June 3, 2024 / 13:39 / E11

In this episode of FinPod, hosts Asim Khan and Duncan McKeen discuss integrating contractors into financial models.

Their conversation covers forecasting and analyzing contractor expenses, from calculating workdays to understanding cash flow timing. Duncan also shares Excel formulas designed for contractor analysis.

Gain insights into the necessity of contractor analysis in financial planning as companies adapt to shifting employment dynamics. Learn how to incorporate contractor functionality into financial models. Whether you’re a seasoned financial analyst or a novice in the field, this episode provides valuable insights and practical tips.



Transcript

Asim (00:12)
What’s New at CFI podcast. My name is Asim Khan. I’m a subject matter expert and instructor at CFI. I’m joined by my colleague Duncan McKeen, who is also subject matter expert and instructor. Welcome Duncan.

Duncan McKeen, CFA, FMVA (00:25)
Thank you, delighted to be here.

Asim (00:26)
Continuing our series on financial planning and analysis, we’re now talking about Duncan year work and expanding the model to include contractors. We’ve previously discussed model design and then formatting and revenue forecasting. We’ve discussed headcount, forecasting and analysis. And now we’re at contractors. I took the course recently. It’s short, it’s only an hour long. So kudos for you on that.

What can you tell us that’s new in this course and why it was a necessary bolt on to what came before it?

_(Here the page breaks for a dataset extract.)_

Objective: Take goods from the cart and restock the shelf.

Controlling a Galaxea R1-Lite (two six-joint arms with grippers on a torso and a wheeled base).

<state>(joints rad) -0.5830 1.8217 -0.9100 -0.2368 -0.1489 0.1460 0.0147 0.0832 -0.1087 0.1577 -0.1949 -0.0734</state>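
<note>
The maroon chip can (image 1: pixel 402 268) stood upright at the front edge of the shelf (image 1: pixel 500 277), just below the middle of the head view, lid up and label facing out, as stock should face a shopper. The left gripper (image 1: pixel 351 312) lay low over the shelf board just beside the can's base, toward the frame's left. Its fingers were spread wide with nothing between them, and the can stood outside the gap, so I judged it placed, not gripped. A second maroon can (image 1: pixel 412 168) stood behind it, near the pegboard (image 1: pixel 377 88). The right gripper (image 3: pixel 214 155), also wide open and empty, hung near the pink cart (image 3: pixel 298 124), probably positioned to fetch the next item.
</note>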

Duncan McKeen, CFA, FMVA (01:00)
Yeah, definitely. There’s definitely quite a few similarities to the previous course on headcount, forecasting, and analysis. Some of the differences here, part of the reason this one is shorter and simpler is with, of course, with contractors, there’s no need to be forecasting or analyzing benefits or bonuses for them. So it definitely simplifies things a little bit. But there’s some small differences that are a little bit nuanced. For example, with the contractor,

especially a contractor where they’re using like a per diem charge to the company, you want to be calculating how many available work days there are in a given period. And it’s not as straightforward as it sounds like in a month with 31 days, for example, you may only have 21 work days because you’re wanting to exclude weekends and public holidays from that count. So.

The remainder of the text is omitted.